### Exercise instructions
Search the material for the string "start", then return every line where it is found.

[[ Dataset extract open ]]

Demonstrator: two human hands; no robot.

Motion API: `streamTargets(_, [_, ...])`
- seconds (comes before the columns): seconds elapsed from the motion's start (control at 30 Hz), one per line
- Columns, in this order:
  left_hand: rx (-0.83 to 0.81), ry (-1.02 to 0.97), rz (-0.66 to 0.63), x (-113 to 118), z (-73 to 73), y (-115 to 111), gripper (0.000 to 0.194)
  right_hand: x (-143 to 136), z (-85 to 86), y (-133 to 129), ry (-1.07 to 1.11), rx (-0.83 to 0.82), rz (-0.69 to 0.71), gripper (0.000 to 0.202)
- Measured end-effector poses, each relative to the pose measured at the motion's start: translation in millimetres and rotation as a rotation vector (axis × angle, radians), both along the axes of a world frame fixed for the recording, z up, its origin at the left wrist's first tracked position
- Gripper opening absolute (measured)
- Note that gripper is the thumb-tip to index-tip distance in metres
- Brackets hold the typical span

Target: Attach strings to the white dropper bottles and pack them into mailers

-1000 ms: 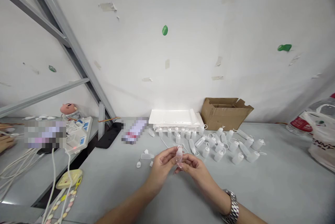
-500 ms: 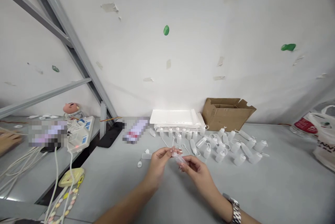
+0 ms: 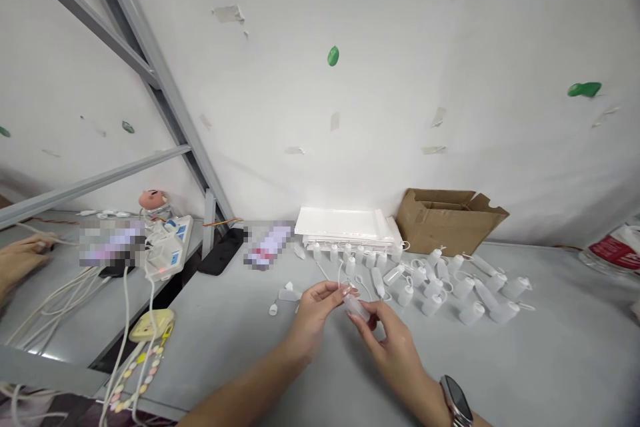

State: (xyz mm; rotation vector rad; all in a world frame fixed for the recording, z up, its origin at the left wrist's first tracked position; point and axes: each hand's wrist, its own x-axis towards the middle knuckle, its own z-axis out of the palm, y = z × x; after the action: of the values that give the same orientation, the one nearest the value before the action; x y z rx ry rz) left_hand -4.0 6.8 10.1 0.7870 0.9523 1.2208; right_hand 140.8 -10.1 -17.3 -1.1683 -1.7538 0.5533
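A small translucent squeeze bottle [image 3: 357, 308] is held tilted above the grey table, between both hands. My right hand [image 3: 387, 337] is closed around its body, thumb on the near side. At its upper left end, my left hand [image 3: 320, 310] pinches the top, and the fingers hide the cap there. Beyond the hands, several similar bottles [image 3: 433, 306] with white caps and looped straps stand or lie on the table. Left of my left hand lies another bottle [image 3: 289, 295], with a white cap [image 3: 273, 310] beside it.
Behind the bottles are a stack of white envelopes [image 3: 345, 224] and an open cardboard box [image 3: 445, 220]. To the left lie a black phone [image 3: 223, 252], a power strip [image 3: 173, 254] and cables. Another person's hand [image 3: 23, 260] is at the far left.
The view has swung left, so everything appears shifted right. Both hands stay on the bottle, which has turned slightly. The other person's hand shows more fully.
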Motion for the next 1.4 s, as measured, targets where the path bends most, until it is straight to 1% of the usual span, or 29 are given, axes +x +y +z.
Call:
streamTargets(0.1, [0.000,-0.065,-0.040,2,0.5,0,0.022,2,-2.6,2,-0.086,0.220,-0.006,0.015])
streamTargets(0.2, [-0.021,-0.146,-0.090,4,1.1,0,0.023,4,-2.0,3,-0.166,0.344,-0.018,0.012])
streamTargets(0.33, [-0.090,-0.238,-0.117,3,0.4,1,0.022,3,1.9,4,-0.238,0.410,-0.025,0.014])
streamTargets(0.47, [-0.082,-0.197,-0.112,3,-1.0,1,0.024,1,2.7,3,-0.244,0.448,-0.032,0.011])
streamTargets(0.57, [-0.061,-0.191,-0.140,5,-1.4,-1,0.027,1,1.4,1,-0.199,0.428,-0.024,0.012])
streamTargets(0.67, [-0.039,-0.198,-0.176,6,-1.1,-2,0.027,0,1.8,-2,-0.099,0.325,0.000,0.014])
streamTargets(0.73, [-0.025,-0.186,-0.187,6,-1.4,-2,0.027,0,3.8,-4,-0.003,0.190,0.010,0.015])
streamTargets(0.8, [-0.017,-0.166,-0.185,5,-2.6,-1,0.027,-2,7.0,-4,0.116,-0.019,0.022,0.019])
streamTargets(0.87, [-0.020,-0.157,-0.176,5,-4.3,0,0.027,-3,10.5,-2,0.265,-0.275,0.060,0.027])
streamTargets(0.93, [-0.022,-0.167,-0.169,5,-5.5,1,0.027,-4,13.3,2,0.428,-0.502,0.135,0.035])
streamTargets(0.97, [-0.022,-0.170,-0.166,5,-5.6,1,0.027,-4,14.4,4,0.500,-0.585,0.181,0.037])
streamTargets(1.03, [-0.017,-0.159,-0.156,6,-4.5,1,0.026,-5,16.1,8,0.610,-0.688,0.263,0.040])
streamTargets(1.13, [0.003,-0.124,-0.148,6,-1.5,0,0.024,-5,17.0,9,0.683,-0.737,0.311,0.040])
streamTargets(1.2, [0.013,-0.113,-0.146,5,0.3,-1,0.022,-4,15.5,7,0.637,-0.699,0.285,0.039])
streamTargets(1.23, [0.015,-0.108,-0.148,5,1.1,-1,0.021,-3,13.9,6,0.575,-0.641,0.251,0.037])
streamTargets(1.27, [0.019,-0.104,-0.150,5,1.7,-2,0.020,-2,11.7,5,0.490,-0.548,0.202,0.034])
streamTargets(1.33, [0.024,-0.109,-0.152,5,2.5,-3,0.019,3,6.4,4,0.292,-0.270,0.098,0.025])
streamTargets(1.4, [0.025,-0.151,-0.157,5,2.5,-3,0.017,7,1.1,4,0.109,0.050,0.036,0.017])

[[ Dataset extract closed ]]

### Solution to the exercise
- seconds (comes before the columns): seconds elapsed from the motion's start (control at 30 Hz), one per line
- Measured end-effector poses, each relative to the pose measured at the motion's start: translation in millimetres and rotation as a rotation vector (axis × angle, radians), both along the axes of a world frame fixed for the recording, z up, its origin at the left wrist's first tracked position

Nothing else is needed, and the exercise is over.